When you launch an EC2 instance, you can now specify that it belongs to a particular VPC subnet. A VPC-enabled instance is not physically isolated from the rest of EC2; it’s still part of the general shared pool of capacity. Rather, the virtual privacy is achieved via Amazon’s proprietary networking software, which they use to isolate virtual instances from one another. (It is not intra-VM firewalling per se; Amazon says this is layer 2 network isolation.)
At the moment, an instance can’t be both be part of a VPC and accessible to the general Internet, which means that this doesn’t solve a common use case — the desire to use a private network for back-end administration or data, but still have the server accessible to the Internet so that it can be customer-facing. Expect Amazon to offer this option in the future, though.
As it currently stands, with an EC2 instance with VPC limited to communicating with other instances within the VPC, as well as the corporate network, this solves the use case of customers who are using EC2 for purely internally-facing applications and are seeking a more isolated environment. While some customers are going to want to have genuinely private network connectivity (i.e., the ability to drop an MPLS VPN connection into the data center), a scenario that Amazon is unlikely to support, the VPC offering is likely to serve many needs.
Note, by the way, that the current limitation on communication also means that EC2 instances can’t reach other Amazon Web services, including S3. (However, EBS does work, as far as I know.) While monitoring is supported, load-balancing is not. Thus, auto-scaling functionality, one of the more attractive recent additions to the platform, is limited.
VPN connectivity for cloud servers is not a new thing in general, and part of what Amazon is addressing with this release is a higher-security option, for those customers who are uncomfortable with the fact that Amazon, unlike most of its competitors, does not offer a private VLAN to each customer. For EC2 specifically, there have been software-only approaches, like CohesiveFT’s VPN-Cubed. Other cloud compute service providers have offered VPN options, including GoGrid and SoftLayer. What distinguishes the Amazon offering is that the provisioning is fully automated, and the technology is proprietary.

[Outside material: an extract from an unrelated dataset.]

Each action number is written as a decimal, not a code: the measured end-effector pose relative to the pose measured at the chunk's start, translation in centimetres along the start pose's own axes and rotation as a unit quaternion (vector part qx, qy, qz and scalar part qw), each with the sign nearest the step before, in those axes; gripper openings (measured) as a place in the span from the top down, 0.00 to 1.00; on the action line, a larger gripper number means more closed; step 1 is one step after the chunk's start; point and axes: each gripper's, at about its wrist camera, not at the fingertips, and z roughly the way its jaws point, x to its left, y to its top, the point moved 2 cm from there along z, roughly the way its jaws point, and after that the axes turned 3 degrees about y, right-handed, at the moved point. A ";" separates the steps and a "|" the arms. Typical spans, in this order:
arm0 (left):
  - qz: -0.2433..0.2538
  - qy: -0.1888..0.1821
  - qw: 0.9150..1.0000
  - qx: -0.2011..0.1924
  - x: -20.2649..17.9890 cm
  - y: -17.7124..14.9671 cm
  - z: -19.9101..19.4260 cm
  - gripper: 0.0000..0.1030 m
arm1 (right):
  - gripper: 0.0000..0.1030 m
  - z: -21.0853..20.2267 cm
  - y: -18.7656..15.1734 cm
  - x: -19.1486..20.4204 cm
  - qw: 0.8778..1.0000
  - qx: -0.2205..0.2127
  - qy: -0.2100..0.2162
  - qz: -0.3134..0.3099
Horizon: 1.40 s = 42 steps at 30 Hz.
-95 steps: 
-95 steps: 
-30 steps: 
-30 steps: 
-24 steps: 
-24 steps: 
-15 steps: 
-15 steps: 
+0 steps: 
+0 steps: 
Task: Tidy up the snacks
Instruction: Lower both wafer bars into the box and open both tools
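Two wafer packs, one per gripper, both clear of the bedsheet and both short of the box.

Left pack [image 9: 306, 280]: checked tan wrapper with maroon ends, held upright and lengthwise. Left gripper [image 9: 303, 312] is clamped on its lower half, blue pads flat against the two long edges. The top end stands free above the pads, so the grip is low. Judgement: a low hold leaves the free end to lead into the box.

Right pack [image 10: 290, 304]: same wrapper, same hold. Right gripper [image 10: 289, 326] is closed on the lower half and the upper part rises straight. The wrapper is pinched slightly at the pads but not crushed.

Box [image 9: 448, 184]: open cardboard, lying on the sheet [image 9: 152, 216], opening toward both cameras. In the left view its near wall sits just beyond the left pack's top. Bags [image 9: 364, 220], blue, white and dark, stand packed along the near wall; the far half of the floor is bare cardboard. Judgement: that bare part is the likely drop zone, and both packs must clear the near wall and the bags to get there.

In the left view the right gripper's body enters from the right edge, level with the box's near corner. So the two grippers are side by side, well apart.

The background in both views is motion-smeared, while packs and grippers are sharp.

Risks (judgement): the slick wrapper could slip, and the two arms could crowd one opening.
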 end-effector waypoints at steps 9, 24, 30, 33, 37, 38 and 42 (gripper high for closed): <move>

This is an important step forward for Amazon, and it will probably cause some re-evaluations by prospective customers who previously rejected an Amazon solution because of the lack of connectivity options beyond public Internet only.
Cloud services are evolving with extraordinary rapidity. I always caution customers not to base deployment plans for one year out on the current state of the technology, because every vendor is evolving so rapidly that the feature that’s currently missing and that you really want has, assuming it’s not something wacky and unusual, a pretty high chance of being available when you’re actually ready to start using the service in a year’s time.